Every line of the data below should be retyped exactly, with no images carried over.

** Information supplied **
- Opening Delimiter -
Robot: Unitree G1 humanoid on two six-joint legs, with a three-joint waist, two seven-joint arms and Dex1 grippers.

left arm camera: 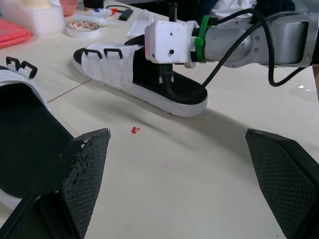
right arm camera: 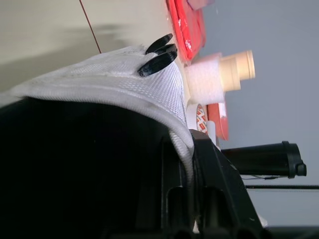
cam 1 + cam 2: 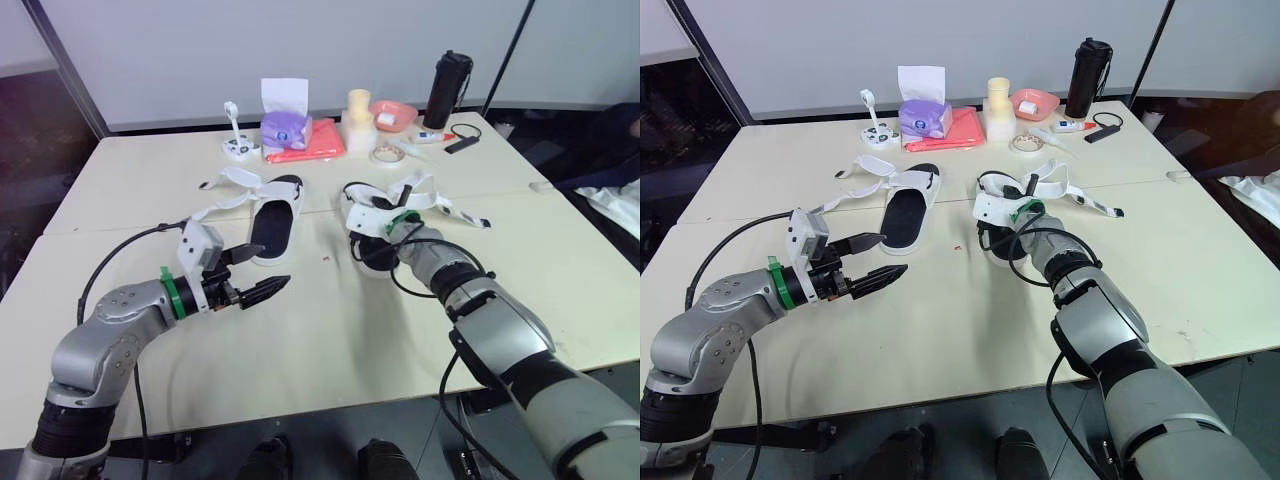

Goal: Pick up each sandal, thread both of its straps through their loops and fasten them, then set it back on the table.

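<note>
Right end effector point(image 1: 168, 87) pinched shut on the white strap point(image 2: 124, 74) of the right-hand sandal point(image 1: 187, 102); left end effector point(image 3: 270, 267) spread wide above the counter point(image 3: 330, 330).

At the counter's far edge a pink bowl point(image 3: 397, 108) holds a small white item point(image 3: 386, 118), and a purple tissue box point(image 3: 285, 128) has a tissue point(image 3: 284, 95) standing out of it. A black flask point(image 3: 447, 90), cream bottle point(image 3: 359, 120), tape roll point(image 3: 384, 155) and red packet point(image 3: 310, 145) sit alongside, well apart from both sandals. The left-hand sandal point(image 3: 272, 225) lies flat just beyond the left end effector, untouched, its straps splayed loose.
</note>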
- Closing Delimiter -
** Result of this exercise **
Robot: Unitree G1 humanoid on two six-joint legs, with a three-joint waist, two seven-joint arms and Dex1 grippers.

left arm camera: 
right arm camera: 
cam 1 + cam 2: 

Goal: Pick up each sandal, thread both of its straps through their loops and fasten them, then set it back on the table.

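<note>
Right end effector point(image 1: 168, 87) pinched shut on the white strap point(image 2: 124, 74) of the right-hand sandal point(image 1: 187, 102); left end effector point(image 3: 270, 267) spread wide above the counter point(image 3: 330, 330).

At the counter's far edge a pink bowl point(image 3: 397, 108) holds a small white item point(image 3: 386, 118), and a purple tissue box point(image 3: 285, 128) has a tissue point(image 3: 284, 95) standing out of it. A black flask point(image 3: 447, 90), cream bottle point(image 3: 359, 120), tape roll point(image 3: 384, 155) and red packet point(image 3: 310, 145) sit alongside, well apart from both sandals. The left-hand sandal point(image 3: 272, 225) lies flat just beyond the left end effector, untouched, its straps splayed loose.
</note>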

This output is complete.